▶ WHAT YOU HAVE TO DO
An exact transcription is needed, beginning at the line with "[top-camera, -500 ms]" and ending at the last line of the listing, with pictures left out and nothing else added.

▶ DATASET SECTION

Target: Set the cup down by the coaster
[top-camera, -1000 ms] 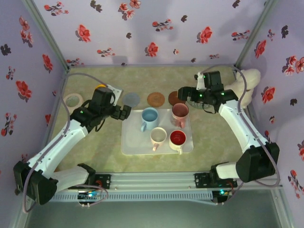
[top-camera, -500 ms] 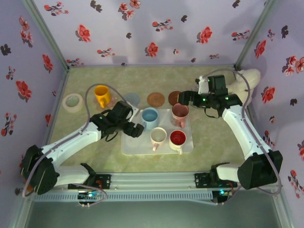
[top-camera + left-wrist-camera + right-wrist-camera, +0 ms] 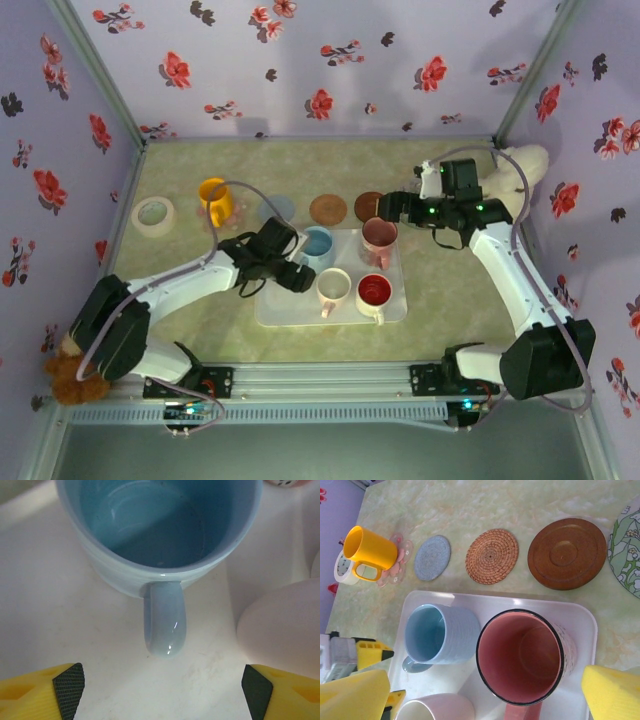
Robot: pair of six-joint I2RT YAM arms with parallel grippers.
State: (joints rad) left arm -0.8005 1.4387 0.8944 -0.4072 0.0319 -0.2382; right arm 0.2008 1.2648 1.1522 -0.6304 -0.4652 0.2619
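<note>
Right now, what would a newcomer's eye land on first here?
A white tray in the middle of the table holds four cups, and the left tool hangs open just short of the handle of the blue cup. Beyond the tray runs a row of coasters, with a yellow cup sitting on the leftmost.

Both my arms look the same from my station: white shells on the links and black housings at the joints. A grey cable [image 3: 236, 184] makes a loop along the left arm [image 3: 170, 290], and another one follows the right arm [image 3: 510, 270], where small green lights [image 3: 432, 210] glow. The left gripper [image 3: 162, 690] has yellow fingers [image 3: 30, 695] with black textured pads [image 3: 70, 682]. The right gripper [image 3: 485, 685] also has yellow fingers.
</note>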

▶ OUTPUT OF THE TASK
[top-camera, -500 ms] 
[top-camera + left-wrist-camera + right-wrist-camera, +0 ms] 
Robot: pair of six-joint I2RT YAM arms with parallel grippers.
State: (joints rad) left arm -0.8005 1.4387 0.8944 -0.4072 0.0319 -0.2382; right arm 0.2008 1.2648 1.1522 -0.6304 -0.4652 0.2619
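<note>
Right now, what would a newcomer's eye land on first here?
A white tray in the middle of the table holds four cups, and the left tool hangs open just short of the handle of the blue cup. Beyond the tray runs a row of coasters, with a yellow cup sitting on the leftmost.

Both my arms look the same from my station: white shells on the links and black housings at the joints. A grey cable [image 3: 236, 184] makes a loop along the left arm [image 3: 170, 290], and another one follows the right arm [image 3: 510, 270], where small green lights [image 3: 432, 210] glow. The left gripper [image 3: 162, 690] has yellow fingers [image 3: 30, 695] with black textured pads [image 3: 70, 682]. The right gripper [image 3: 485, 685] also has yellow fingers.
</note>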

No more is needed for this answer.